The New Covenant in Christ: the Law

The law is not contrary to the covenant-promises (Galatians 3:21); nevertheless, since its role is to reveal sin as transgression (v 19), it is unable to fulfil God’s promises. Indeed, certain aspects of the Mosaic Law prevent it from fulfilling such promises as the inclusion of the Gentiles. Whenever the New Testament quotes the last six commandments of the Decalogue, it does so approvingly. However, it transposes the law into a new key and sees the whole of the Law and the Prophets issuing from the golden rule (Matthew 7:12). 

Likewise, the love commandment (Matthew 22:36–40; Mark 12:30,31; Luke 10:25–37; Romans 13:8–10; James 2:8) widens the ethical implications of the law. Thus “the whole law is summed up in a single commandment, ‘You shall love your neighbour as yourself’” (Galatians 5:14). Notice how Jesus defines “the weightier matters of the law” in broad terms of “justice and mercy and faith” (Matthew 23:23).

Yet Paul can agree with the law without quoting it: “there is one God and Father of all people, who is Lord of all” (Ephesians 4:6, first commandment); by “putting away falsehood, let all of us speak the truth to our neighbours” (v 25, ninth commandment); “thieves must give up stealing . . . and work honestly with their own hands, so as to have something to share with the needy” (v 28, eighth commandment); “but fornication and impurity of any kind, or greed, must not even be mentioned among you, as is proper among saints”, and “no fornicator or impure person, or one who is greedy (that is, an idolater), has any inheritance in the kingdom of Christ and of God” (Ephesians 5:3–5, seventh, tenth and second Commandments).  The New Testament upholds the Old Testament’s common injunction “be holy, for I am holy” (Leviticus 11:44,45; 19:2; 20:26; 21:8; 1 Peter 1:15,16).

So the new covenant is centred in Christ, especially His death. It’s the ultimate means of God’s forgiveness. It unites not only the divided kingdoms of Israel, but also all of the world’s social and ethnic divisions.
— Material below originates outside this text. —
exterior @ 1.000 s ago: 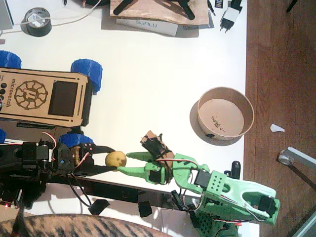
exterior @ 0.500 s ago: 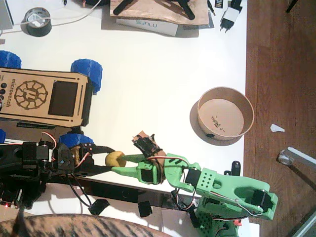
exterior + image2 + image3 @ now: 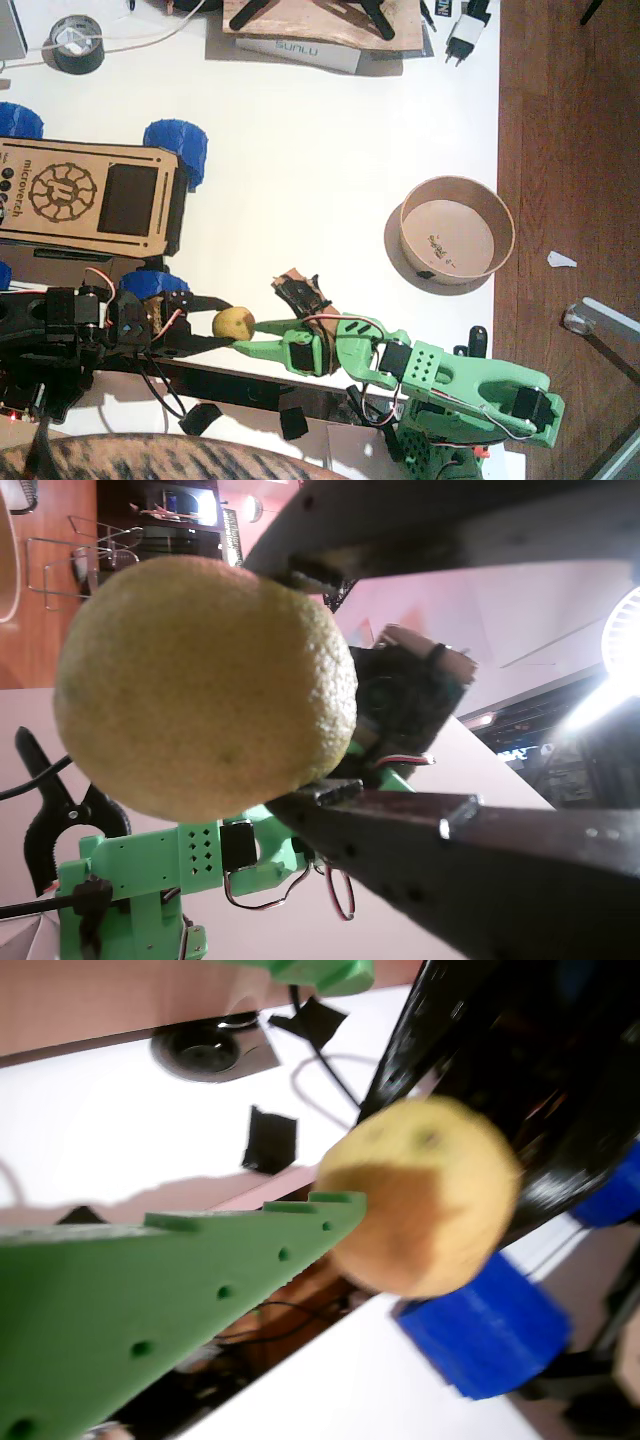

It bases morality not on a written code but on the love of Christ spread abroad in human hearts by the Spirit. “There is no law against such things” (Galatians 5:23): “For in Christ Jesus neither circumcision [Jew] nor uncircumcision [Gentile] counts for anything; the only thing that counts is faith [in Christ] working through love [of the neighbour] (5:6 NRSV expanded).


Dr Norman Young is adjunct professor at Avondale University.

1. PV Fishback and JJ Wallis, “What Was New about the New Deal?” <nber.org/system/files/working_papers/w18271/w18271.pdf>, p4 (italics added). 2. Unless stated otherwise, references are from the NRSV. 3. This included even the atrocity of sacrificing their children to the gods (Ezekiel 23:37,38).